Election Officials’ Dread About This Year’s U.S. Election 

U.S. “election officials are living with a palpable sense of dread . . . about how our vast, diverse system of voting will function [this year] amid a pandemic.” This is the judgment of informed observers of that system: Kevin Johnson, the Executive Director of Election Reformers Network, and Yuval Levin, Director of Social, Cultural and Constitutional Studies at the American Enterprise Institute. [1]

This dread arises from the obvious coming significant increases in “voting by mail and absentee balloting . . . in states unaccustomed to handling these processes at scale. It may be impossible to call many races, including the presidential contest, on election night. And daunting logistical challenges may well raise questions about the legitimacy of the outcome.”

Johnson and Levin say “there are two kinds of steps that responsible leaders could take now to at least contain the danger without falling into partisan combat.”

First, “simply to speak to the problem in public. Elected officials and candidates — as well as journalists, commentators, scholars and others — should talk frankly about the challenges of running an election during a public health crisis, prepare the public for the possibility that we will not have results on election night, and that this does not mean that the results will be tainted when we do get them. Election officials must be given the time they need to count every vote.”

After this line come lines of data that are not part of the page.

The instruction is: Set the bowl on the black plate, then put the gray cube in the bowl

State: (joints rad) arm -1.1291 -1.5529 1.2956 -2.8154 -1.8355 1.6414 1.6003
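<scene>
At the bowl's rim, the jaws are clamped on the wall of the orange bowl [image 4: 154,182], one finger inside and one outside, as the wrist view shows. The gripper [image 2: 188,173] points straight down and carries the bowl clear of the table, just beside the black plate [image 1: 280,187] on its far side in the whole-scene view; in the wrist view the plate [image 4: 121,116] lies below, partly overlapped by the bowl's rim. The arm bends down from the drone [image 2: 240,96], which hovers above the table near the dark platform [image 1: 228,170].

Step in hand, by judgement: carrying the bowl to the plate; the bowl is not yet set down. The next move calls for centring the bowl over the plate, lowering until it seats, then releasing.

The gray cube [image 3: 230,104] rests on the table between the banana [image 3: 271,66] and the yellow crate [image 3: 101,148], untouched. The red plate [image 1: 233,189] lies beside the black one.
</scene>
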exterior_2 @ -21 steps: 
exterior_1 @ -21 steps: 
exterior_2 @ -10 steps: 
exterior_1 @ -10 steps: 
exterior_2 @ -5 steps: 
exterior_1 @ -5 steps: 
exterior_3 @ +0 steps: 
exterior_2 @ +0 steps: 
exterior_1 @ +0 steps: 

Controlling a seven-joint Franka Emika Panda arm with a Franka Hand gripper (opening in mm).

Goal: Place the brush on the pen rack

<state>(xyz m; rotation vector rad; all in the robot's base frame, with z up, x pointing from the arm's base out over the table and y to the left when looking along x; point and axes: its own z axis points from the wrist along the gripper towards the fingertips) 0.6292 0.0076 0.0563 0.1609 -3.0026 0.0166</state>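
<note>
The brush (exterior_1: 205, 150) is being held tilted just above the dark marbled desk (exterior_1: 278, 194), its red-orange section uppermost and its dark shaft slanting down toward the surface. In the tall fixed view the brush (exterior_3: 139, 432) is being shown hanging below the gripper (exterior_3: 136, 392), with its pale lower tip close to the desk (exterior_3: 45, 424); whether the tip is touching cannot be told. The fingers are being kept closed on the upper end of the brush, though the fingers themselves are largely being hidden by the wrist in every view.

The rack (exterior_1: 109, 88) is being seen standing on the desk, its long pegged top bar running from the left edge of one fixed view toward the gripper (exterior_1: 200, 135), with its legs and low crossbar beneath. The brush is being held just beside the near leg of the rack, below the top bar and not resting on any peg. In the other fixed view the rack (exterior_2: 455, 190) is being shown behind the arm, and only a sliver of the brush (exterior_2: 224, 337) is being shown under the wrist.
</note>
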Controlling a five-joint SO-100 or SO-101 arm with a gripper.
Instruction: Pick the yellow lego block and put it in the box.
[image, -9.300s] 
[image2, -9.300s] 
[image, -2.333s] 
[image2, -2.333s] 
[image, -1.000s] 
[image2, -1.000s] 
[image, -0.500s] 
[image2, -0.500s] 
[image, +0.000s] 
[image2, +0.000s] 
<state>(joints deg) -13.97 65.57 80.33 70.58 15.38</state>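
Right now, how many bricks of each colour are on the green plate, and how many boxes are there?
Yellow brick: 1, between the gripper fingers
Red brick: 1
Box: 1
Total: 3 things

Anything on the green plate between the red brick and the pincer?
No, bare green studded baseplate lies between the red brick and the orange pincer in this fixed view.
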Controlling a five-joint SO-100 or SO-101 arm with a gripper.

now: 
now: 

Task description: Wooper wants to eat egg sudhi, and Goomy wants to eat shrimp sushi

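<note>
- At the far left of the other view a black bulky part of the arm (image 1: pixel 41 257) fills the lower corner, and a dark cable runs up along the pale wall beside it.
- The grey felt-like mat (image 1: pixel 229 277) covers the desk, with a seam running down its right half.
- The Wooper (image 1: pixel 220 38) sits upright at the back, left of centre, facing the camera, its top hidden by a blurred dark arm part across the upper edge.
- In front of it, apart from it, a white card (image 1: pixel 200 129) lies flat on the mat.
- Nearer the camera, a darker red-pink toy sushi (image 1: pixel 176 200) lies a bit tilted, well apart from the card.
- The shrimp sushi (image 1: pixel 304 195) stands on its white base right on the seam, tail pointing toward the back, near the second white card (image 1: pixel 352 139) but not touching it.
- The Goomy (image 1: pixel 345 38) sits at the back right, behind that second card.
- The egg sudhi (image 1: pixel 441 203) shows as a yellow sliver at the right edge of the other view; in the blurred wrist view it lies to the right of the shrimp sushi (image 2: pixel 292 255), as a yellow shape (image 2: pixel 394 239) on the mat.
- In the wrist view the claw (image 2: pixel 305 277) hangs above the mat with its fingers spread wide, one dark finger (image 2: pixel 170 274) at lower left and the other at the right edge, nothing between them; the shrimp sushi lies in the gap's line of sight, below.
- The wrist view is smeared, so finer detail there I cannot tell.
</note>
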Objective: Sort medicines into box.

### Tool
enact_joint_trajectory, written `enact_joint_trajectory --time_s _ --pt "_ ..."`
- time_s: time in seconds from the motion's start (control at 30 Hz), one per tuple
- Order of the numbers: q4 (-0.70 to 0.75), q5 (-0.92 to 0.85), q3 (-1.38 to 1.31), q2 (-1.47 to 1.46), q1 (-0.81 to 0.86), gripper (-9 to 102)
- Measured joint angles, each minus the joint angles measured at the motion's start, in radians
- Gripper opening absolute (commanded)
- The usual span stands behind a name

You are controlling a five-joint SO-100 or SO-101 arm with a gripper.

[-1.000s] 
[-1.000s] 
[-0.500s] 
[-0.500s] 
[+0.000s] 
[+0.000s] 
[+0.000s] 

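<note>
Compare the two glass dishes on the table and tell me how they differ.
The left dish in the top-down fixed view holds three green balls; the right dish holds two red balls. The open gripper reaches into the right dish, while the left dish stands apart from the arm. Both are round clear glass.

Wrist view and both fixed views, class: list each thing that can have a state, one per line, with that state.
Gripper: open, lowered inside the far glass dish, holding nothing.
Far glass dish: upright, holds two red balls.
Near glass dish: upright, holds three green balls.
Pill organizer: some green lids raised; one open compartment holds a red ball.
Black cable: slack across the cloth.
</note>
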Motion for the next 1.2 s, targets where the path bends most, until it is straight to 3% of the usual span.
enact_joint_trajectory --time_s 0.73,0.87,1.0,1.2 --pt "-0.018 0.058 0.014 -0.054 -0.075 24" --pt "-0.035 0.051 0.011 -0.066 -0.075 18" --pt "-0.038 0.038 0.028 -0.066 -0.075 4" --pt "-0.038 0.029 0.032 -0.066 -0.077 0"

Second, “Congress can take a simple step to provide those officials with that time, particularly when it comes to the presidential election. Election Day, Nov. 3, should not be changed. But electing our president involves a series of steps following that day, which take place on a schedule established by law, not by the Constitution, and which Congress can adjust for this year’s special circumstances.”

“The first significant date on that schedule marks the end of the “safe harbor” period established by federal law, during which states are assured their reported presidential election results will not be challenged in Congress. This year that deadline is Dec. 8. Six days later, on Dec. 14, the 538 members of the electoral college meet in their state capitals to vote. Those votes are not officially tallied by Congress until three weeks after that, on Jan. 6, and the inauguration follows on Jan. 20.”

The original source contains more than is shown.